Word for word, give again the lines of the material below, from the one holding "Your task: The" to the last, with nothing added.

Start of Block

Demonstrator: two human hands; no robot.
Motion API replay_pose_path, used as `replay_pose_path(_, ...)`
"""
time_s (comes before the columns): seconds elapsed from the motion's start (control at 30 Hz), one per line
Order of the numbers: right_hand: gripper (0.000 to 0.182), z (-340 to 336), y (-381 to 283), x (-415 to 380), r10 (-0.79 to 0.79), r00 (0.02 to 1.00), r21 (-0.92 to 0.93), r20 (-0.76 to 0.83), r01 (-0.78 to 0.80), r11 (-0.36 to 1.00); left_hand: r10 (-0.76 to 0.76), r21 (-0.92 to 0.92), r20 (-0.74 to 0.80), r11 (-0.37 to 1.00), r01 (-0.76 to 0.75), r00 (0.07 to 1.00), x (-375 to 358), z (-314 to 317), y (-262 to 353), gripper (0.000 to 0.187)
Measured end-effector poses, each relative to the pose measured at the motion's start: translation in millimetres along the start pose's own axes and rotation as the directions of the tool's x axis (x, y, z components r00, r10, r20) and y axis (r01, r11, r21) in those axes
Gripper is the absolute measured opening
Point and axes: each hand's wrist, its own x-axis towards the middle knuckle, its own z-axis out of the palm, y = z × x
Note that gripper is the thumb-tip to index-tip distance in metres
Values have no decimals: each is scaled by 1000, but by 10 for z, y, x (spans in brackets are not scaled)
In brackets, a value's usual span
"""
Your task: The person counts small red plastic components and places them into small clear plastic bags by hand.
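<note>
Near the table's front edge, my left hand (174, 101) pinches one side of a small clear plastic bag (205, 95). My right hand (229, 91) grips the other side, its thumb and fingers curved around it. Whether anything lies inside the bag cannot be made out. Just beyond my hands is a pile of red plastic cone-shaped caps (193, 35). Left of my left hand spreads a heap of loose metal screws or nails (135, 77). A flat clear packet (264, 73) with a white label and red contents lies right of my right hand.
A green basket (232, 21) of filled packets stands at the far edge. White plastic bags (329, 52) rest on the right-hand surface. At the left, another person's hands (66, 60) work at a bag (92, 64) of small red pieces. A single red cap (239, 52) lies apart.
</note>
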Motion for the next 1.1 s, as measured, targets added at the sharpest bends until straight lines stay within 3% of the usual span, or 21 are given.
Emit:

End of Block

**ANSWER TO THIS PROBLEM**
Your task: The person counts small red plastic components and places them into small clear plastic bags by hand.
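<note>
Near the table's front edge, my left hand (174, 101) pinches one side of a small clear plastic bag (205, 95). My right hand (229, 91) grips the other side, its thumb and fingers curved around it. Whether anything lies inside the bag cannot be made out. Just beyond my hands is a pile of red plastic cone-shaped caps (193, 35). Left of my left hand spreads a heap of loose metal screws or nails (135, 77). A flat clear packet (264, 73) with a white label and red contents lies right of my right hand.
A green basket (232, 21) of filled packets stands at the far edge. White plastic bags (329, 52) rest on the right-hand surface. At the left, another person's hands (66, 60) work at a bag (92, 64) of small red pieces. A single red cap (239, 52) lies apart.
</note>
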Motion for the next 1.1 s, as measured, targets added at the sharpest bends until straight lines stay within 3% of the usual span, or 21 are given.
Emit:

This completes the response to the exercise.